Task to carry out. Repeat word for word every line of the data below, from the first through the line containing "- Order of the", and stop there.

Provided entries.
════════════════════
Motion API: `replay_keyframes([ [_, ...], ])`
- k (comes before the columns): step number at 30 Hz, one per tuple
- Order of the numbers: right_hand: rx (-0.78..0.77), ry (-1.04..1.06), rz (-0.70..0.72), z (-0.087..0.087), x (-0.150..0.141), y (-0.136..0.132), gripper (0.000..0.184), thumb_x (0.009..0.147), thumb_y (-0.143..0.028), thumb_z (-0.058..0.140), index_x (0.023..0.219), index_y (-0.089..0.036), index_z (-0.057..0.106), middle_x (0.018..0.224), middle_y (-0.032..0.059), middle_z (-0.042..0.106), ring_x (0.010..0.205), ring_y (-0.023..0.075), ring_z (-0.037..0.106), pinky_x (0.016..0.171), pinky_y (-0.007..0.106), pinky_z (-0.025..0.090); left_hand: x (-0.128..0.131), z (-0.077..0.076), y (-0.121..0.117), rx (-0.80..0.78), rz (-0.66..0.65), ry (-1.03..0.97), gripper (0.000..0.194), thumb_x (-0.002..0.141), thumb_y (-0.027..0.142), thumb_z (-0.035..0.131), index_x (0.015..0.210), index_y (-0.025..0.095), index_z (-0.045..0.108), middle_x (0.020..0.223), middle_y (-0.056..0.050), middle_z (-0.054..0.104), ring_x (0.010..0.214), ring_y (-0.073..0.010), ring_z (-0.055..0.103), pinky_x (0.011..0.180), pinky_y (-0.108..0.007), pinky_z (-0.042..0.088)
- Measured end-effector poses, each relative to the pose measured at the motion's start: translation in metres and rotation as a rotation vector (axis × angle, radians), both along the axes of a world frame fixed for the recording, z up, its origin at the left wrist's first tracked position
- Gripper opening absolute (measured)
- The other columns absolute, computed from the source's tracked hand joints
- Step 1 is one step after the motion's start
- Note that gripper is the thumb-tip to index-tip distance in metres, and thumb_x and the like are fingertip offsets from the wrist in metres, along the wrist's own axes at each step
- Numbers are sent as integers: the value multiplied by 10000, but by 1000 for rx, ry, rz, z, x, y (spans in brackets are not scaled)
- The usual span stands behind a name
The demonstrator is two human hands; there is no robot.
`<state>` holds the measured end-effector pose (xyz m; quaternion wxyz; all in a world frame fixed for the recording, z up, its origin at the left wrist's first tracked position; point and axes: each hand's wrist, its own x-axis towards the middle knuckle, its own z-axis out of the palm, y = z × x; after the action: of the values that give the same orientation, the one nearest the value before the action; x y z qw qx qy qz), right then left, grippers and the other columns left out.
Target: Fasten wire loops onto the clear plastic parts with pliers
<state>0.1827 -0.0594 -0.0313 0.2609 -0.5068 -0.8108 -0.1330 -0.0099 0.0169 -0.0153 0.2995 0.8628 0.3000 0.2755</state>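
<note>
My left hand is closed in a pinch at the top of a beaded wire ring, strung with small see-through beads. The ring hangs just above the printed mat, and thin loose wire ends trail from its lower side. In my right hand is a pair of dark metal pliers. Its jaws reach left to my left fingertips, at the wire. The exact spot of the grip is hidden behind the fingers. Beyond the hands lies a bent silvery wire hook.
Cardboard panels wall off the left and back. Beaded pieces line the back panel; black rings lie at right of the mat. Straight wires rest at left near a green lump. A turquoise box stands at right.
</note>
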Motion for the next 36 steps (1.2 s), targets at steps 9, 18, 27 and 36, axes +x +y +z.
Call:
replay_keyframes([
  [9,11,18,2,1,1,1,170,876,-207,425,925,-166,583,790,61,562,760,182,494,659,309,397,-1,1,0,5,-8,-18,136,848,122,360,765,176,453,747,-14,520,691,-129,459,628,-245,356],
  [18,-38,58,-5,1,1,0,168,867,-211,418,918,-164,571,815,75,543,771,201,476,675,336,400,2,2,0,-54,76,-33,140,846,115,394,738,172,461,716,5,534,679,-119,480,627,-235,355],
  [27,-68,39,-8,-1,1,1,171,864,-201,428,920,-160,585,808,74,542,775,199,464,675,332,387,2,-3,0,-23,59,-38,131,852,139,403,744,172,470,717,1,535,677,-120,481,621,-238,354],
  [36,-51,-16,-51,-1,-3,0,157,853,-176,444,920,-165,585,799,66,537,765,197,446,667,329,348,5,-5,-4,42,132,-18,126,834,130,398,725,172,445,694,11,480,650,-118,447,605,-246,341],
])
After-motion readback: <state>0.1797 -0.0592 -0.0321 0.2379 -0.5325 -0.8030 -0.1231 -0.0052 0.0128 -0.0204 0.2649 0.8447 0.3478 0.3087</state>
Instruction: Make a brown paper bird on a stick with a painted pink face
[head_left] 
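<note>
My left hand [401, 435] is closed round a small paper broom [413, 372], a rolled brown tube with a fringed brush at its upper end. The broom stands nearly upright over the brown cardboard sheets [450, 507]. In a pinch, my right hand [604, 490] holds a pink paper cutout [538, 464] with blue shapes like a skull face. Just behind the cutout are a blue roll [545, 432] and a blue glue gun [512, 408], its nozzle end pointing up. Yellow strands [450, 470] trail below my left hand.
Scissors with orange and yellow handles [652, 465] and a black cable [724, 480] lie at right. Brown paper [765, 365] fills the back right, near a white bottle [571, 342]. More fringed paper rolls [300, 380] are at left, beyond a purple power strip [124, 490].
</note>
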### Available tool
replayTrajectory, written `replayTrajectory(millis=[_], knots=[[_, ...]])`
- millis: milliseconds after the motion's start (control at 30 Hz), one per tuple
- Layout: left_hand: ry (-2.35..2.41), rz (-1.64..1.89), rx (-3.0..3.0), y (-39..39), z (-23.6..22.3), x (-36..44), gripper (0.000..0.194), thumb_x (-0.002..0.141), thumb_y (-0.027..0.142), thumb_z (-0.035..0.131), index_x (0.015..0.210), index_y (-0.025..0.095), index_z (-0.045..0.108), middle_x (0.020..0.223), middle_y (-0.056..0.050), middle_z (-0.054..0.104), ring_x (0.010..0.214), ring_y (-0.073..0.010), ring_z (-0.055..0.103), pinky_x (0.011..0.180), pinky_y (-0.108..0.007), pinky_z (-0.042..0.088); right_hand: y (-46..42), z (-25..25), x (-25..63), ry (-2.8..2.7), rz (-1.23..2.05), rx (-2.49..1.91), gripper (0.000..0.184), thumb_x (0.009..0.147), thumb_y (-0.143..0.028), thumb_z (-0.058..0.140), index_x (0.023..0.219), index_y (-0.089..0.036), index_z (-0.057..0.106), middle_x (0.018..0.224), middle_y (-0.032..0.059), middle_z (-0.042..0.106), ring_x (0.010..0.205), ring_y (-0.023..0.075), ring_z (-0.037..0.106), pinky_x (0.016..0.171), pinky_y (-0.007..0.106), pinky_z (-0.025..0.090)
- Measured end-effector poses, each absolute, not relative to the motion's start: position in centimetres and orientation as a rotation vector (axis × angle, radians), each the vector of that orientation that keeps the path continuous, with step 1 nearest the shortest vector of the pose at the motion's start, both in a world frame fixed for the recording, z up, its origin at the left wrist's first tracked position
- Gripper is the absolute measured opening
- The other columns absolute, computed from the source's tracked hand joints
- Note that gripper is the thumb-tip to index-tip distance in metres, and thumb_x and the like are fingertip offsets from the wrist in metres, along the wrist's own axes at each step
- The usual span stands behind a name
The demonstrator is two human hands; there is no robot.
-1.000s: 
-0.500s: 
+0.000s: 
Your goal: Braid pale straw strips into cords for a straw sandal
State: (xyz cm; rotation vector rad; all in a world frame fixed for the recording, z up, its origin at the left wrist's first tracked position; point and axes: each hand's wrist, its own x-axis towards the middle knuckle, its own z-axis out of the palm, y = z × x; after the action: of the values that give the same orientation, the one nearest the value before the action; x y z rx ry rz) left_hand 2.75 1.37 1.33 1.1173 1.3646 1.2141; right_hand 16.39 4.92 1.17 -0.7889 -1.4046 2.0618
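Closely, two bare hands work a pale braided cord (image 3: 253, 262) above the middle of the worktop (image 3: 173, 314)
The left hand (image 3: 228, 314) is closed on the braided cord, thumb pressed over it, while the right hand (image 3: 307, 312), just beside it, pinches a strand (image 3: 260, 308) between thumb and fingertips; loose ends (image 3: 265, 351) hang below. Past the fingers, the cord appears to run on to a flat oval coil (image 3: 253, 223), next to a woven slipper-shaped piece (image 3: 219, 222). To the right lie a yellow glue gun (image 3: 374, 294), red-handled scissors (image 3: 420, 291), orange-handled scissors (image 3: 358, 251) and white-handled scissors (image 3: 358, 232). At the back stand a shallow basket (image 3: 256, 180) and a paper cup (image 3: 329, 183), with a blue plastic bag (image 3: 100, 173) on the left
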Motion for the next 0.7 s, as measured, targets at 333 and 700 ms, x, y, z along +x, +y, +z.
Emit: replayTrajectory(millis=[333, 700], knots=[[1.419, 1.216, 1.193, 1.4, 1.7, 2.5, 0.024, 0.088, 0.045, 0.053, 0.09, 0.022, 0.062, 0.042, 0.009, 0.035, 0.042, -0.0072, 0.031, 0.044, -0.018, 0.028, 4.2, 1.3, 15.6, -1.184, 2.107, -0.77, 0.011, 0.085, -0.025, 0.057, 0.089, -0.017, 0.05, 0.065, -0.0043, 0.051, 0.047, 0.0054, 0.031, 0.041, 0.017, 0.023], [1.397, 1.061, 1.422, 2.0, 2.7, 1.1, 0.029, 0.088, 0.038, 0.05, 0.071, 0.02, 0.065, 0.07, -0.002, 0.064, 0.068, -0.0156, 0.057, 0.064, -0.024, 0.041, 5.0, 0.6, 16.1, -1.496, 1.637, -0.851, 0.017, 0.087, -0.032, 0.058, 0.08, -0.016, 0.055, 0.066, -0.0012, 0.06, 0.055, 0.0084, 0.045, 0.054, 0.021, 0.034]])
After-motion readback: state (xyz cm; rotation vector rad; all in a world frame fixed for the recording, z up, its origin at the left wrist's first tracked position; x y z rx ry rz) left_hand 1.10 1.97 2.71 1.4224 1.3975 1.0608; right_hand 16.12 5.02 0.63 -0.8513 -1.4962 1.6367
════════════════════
Your response.
Motion API: `replay_keyframes([ [_, ...], ])`
- k (comes before the columns): step number at 30 Hz, one per tuple
- Order of the numbers: right_hand: rx (-0.78..0.77), ry (-1.04..1.06), rz (-0.70..0.72), z (-0.087..0.087), x (-0.150..0.141), y (-0.136..0.132), gripper (0.000..0.184), thumb_x (0.009..0.147), thumb_y (-0.143..0.028), thumb_z (-0.058..0.140), index_x (0.023..0.219), index_y (-0.089..0.036), index_z (-0.057..0.106), middle_x (0.018..0.224), middle_y (-0.032..0.059), middle_z (-0.042..0.106), ring_x (0.010..0.205), ring_y (-0.023..0.075), ring_z (-0.037..0.106), pinky_x (0.016..0.171), pinky_y (-0.007..0.106), pinky_z (-0.025..0.090); left_hand: x (-0.128..0.131), z (-0.077..0.076), y (-0.121..0.117), rx (-0.80..0.78), rz (-0.66..0.65), ry (-1.03..0.97), gripper (0.000..0.194), thumb_x (-0.002..0.141), thumb_y (-0.027..0.142), thumb_z (-0.035..0.131), index_x (0.015..0.210), index_y (-0.025..0.095), index_z (-0.045..0.108), middle_x (0.020..0.223), middle_y (-0.056..0.050), middle_z (-0.054..0.104), ring_x (0.010..0.214), ring_y (-0.073..0.010), ring_z (-0.055..0.103), pinky_x (0.011..0.180), pinky_y (-0.108..0.007), pinky_z (-0.042..0.088)

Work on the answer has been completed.